▸ ASSIGNED TASK:
Give again, character for character, the lines that lie between the first line of the material and the line with "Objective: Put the", inclusive. Omit pictures.

======== DATA SHOWN

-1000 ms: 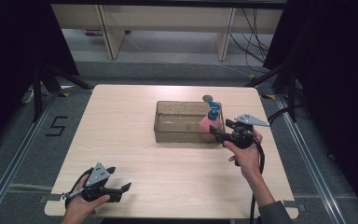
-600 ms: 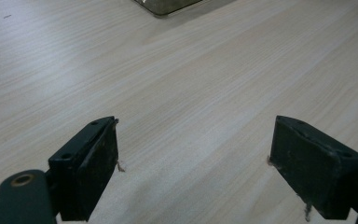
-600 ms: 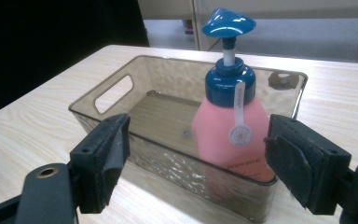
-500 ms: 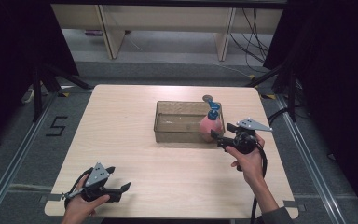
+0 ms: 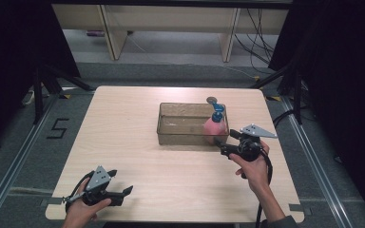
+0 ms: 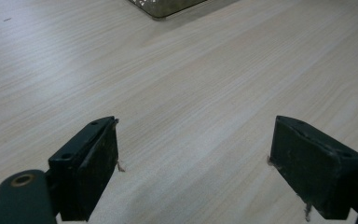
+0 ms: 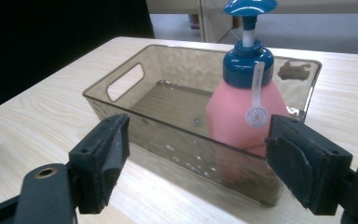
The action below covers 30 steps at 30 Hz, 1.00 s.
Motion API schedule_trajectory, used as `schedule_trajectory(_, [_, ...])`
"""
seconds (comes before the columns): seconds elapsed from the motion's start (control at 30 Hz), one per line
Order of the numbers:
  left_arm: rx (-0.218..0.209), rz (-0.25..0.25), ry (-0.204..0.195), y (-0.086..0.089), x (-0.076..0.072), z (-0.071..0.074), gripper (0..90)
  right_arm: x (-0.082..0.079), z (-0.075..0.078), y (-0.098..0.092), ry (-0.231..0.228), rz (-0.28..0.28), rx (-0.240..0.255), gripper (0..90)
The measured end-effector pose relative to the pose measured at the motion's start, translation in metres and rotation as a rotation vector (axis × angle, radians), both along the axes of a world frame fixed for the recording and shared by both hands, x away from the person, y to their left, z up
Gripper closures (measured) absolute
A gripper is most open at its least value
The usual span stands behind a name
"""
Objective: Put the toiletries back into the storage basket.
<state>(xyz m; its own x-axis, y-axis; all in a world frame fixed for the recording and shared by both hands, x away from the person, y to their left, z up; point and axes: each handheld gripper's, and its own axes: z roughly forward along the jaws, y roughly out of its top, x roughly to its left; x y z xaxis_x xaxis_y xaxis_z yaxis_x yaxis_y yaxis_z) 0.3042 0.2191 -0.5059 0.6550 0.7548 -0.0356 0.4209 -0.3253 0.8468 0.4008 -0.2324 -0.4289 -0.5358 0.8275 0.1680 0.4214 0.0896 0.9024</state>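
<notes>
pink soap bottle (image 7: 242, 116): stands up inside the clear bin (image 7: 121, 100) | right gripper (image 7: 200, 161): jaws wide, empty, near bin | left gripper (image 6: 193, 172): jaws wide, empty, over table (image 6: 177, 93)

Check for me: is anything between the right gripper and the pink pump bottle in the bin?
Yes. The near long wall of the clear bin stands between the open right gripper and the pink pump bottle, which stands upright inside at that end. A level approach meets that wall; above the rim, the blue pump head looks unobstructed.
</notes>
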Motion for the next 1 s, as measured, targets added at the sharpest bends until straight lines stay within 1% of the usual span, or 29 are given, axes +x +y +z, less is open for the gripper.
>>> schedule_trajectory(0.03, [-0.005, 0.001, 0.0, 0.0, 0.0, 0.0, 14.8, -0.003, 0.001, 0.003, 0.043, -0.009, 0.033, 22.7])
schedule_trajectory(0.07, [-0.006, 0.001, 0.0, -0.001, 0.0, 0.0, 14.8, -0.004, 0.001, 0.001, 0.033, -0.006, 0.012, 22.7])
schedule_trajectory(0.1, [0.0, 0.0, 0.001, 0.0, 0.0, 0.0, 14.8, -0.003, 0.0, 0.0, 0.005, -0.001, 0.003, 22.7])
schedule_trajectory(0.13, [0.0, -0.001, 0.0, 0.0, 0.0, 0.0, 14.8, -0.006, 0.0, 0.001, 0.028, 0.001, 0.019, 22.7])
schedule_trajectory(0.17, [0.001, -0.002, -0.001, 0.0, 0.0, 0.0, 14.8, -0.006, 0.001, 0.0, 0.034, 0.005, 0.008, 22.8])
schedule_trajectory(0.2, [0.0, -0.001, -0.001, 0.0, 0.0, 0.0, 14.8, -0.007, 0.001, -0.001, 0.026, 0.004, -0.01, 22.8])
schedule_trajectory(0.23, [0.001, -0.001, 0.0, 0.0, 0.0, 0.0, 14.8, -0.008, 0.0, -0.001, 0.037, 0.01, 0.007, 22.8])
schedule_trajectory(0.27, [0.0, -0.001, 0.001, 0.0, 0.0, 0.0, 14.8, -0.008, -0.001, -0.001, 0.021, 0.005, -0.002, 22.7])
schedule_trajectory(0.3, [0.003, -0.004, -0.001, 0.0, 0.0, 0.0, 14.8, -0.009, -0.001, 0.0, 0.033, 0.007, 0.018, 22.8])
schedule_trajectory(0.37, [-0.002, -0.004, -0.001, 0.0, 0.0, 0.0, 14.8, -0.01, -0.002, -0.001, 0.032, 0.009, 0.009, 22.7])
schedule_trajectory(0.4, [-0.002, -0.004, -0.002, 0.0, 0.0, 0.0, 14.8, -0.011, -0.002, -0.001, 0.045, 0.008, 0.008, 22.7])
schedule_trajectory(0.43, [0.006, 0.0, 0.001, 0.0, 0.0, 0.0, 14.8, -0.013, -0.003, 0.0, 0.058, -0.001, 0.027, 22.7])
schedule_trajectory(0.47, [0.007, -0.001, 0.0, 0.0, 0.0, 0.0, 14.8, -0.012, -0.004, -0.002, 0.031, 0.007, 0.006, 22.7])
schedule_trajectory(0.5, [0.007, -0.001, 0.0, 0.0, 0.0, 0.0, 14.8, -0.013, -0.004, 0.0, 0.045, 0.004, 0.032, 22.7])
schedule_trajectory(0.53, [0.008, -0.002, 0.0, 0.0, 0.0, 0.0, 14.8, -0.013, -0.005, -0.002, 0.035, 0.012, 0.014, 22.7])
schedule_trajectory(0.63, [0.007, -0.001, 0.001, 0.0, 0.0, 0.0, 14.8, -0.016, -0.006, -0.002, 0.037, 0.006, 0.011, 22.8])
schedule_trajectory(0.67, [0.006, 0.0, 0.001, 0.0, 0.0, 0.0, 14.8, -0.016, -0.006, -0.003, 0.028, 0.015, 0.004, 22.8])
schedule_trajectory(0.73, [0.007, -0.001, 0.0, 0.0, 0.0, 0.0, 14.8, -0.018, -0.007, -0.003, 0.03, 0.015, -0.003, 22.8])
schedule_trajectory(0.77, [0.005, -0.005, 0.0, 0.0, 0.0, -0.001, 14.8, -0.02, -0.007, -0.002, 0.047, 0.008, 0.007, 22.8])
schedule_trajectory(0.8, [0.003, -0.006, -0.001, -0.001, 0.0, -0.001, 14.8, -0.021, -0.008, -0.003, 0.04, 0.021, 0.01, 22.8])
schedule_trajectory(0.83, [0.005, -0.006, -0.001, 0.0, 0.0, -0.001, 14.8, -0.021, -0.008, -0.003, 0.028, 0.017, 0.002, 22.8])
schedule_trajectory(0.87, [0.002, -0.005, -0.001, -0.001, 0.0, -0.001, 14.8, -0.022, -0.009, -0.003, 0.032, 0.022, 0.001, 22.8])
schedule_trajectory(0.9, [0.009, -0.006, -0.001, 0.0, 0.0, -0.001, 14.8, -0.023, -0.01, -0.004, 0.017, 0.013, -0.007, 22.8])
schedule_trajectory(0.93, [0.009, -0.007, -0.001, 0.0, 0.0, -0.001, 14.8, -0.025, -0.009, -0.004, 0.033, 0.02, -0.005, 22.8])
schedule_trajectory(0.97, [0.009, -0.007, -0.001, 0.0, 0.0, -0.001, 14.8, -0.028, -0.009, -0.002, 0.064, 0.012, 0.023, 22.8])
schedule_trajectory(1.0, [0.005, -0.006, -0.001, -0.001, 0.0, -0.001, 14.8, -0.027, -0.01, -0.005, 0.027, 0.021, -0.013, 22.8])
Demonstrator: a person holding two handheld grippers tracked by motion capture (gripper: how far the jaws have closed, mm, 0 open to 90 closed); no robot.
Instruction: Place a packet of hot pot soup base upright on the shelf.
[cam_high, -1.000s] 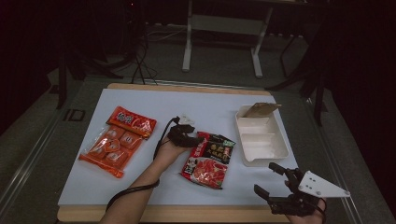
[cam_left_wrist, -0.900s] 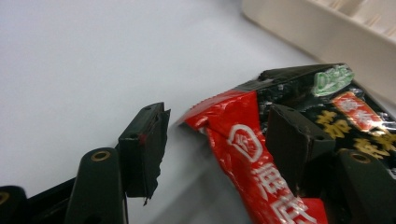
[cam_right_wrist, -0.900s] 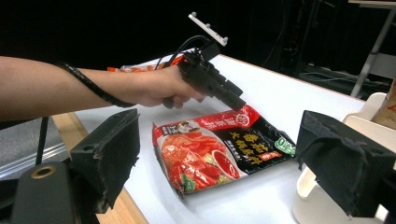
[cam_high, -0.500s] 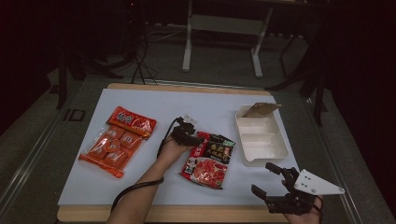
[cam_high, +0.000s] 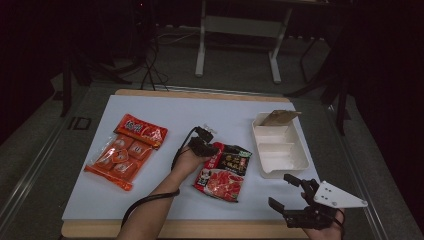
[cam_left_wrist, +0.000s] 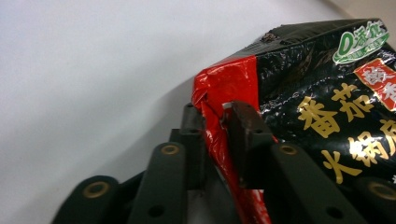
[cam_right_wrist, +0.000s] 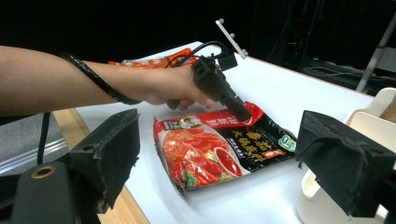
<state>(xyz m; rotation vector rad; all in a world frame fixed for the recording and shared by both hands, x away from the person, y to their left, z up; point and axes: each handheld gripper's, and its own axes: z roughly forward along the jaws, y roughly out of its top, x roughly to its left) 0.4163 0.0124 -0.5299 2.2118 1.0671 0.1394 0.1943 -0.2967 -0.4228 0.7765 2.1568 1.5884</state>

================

▸ EXERCISE ANSWER:
-1000 ms: 
-600 ms: 
-600 ms: 
-500 ms: 
+0 ms: 
+0 ms: 
+0 ms: 
The action below covers 30 steps at 30 Hz, 1.00 s.
Motion API schedule_trajectory, used as `schedule_trajectory(_, [_, ...])`
"""
seconds (comes before the columns): seconds elapsed from the motion's start (control at 30 Hz), one per line
Order of the numbers:
  left_arm: rx (-0.218..0.209), rz (-0.25..0.25), ry (-0.204..0.195), y (-0.086..0.089), x (-0.076..0.072), z (-0.071..0.074), gripper (0..90)
  right_arm: x (-0.082..0.079), z (-0.075..0.078), y (-0.098..0.092), ry (-0.231..0.228), rz (-0.28..0.28), rx (-0.240..0.255), gripper (0..90)
The measured end-effector pose relative to the pose measured at the motion's start, translation in metres and rotation as a rotation vector (axis × angle, radians), both along the axes of a world frame fixed for the recording and shared by both hands, x away from the person, y to their left, z up
Gripper closures (measured) absolute
A gripper is most open at its least value
The usual span stands behind a name
"""
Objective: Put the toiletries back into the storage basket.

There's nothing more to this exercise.